- First volume cover

ロボ・サピエンス前史 (Robo Sapiensu Zenshi)
- Genre: Science fiction
- Written by: Toranosuke Shimada
- Published by: Kodansha
- English publisher: NA: Seven Seas Entertainment;
- Magazine: Monthly Morning Two [ja]
- Original run: July 21, 2018 – June 22, 2019
- Volumes: 2

= Robo Sapiens =

Japanese manga series by Toranosuke Shimada

Robo Sapiens: Tales of Tomorrow (ロボ・サピエンス前史, Robo Sapiensu Zenshi) is a Japanese anthology manga series written and illustrated by Toranosuke Shimada. It was serialized in Kodansha's seinen manga magazine Monthly Morning Two from July 2018 to June 2019, with its chapters collected in two wideban volumes.

==Publication==
Robo Sapiens: Tales of Tomorrow is written and illustrated by Toranosuke Shimada. It was serialized in Kodansha's seinen manga magazine Monthly Morning Two from July 21, 2018 to June 22, 2019. Kodansha collected its chapters in two wideban volumes, both released on August 23, 2019.

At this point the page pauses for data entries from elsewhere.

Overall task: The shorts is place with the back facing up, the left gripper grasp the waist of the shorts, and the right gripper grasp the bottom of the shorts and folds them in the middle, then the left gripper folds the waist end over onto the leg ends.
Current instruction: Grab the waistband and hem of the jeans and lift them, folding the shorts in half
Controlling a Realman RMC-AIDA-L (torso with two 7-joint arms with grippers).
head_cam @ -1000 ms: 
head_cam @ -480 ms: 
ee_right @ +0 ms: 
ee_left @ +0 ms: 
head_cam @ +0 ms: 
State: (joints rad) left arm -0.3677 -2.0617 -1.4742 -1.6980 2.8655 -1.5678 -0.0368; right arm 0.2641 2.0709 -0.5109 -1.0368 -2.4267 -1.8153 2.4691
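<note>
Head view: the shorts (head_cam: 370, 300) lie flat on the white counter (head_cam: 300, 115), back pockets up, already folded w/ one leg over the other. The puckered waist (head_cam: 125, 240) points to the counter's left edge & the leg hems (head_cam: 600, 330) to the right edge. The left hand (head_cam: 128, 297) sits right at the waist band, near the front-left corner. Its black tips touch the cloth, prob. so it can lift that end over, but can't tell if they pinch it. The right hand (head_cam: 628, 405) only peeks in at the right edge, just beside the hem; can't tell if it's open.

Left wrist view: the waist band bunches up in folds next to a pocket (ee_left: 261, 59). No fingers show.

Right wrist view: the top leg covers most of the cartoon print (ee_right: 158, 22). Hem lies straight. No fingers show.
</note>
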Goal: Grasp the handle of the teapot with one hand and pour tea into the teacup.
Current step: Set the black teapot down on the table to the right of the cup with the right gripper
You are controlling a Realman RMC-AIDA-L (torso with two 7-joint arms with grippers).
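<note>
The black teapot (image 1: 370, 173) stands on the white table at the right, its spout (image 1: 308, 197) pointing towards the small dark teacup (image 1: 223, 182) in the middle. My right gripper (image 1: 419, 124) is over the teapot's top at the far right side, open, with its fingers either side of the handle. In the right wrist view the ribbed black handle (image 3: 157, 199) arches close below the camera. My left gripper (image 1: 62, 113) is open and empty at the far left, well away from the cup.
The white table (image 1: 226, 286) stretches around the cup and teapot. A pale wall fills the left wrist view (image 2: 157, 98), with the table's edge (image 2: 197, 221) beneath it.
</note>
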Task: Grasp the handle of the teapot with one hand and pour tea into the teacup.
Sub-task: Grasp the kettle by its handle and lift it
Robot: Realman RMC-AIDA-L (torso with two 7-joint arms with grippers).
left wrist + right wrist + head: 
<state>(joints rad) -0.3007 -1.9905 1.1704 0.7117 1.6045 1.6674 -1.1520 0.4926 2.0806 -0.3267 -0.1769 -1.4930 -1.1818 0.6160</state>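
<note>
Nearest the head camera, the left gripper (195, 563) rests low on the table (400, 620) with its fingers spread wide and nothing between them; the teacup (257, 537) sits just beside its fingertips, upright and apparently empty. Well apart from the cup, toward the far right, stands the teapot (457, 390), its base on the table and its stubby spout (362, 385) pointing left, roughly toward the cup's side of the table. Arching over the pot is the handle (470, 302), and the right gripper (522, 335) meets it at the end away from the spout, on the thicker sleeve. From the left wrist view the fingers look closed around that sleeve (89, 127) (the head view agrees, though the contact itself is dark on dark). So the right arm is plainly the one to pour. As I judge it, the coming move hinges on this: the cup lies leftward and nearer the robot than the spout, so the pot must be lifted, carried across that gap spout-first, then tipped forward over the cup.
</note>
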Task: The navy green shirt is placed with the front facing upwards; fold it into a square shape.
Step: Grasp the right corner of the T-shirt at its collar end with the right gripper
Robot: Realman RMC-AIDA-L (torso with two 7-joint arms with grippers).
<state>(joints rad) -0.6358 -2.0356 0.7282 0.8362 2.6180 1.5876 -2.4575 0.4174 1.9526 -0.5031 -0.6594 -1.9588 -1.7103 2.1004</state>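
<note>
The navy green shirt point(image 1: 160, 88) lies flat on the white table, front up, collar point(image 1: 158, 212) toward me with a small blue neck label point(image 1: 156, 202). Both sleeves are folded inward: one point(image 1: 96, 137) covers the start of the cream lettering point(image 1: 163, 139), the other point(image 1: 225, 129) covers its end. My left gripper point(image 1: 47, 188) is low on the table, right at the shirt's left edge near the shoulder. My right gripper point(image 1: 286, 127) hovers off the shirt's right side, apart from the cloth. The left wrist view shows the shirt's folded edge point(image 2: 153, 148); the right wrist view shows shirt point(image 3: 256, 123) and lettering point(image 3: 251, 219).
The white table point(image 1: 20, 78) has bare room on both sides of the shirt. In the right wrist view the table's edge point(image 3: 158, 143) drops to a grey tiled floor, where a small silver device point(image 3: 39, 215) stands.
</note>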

In North America, Seven Seas Entertainment announced in May 2021 that they had licensed the series in English and published it in an omnibus edition on December 7, 2021. The manga is also licensed in France by Noeve Grafx.

===Volumes===

| No. | Original release date | Original ISBN | English release date | English ISBN |
|---|---|---|---|---|
| 1 | August 23, 2019 | 978-4-06-516886-8 | December 7, 2021 | 978-1-64827-598-2 |
| 2 | August 23, 2019 | 978-4-06-516887-5 | December 7, 2021 | 978-1-64827-598-2 |

==Reception==
Robo Sapiens ranked second on Takarajimasha's Kono Manga ga Sugoi! list of best manga of 2020 for male readers. In December 2019, Brutus magazine listed Robo Sapiens on their "Most Dangerous Manga" list, which included works with the most "stimulating" and thought-provoking themes. It was nominated for the 24th Tezuka Osamu Cultural Prize in 2020. Robo Sapiens won the Manga Division's Grand Prize of the 23rd Japan Media Arts Festival Awards in 2020. The manga was nominated for the 51st Seiun Awards in the comic category in 2020. The School Library Journal listed the first volume of Robo Sapiens as one of the top 10 manga of 2021. The series was nominated for the Eisner Award for Best U.S. Edition of International Material—Asia in 2022.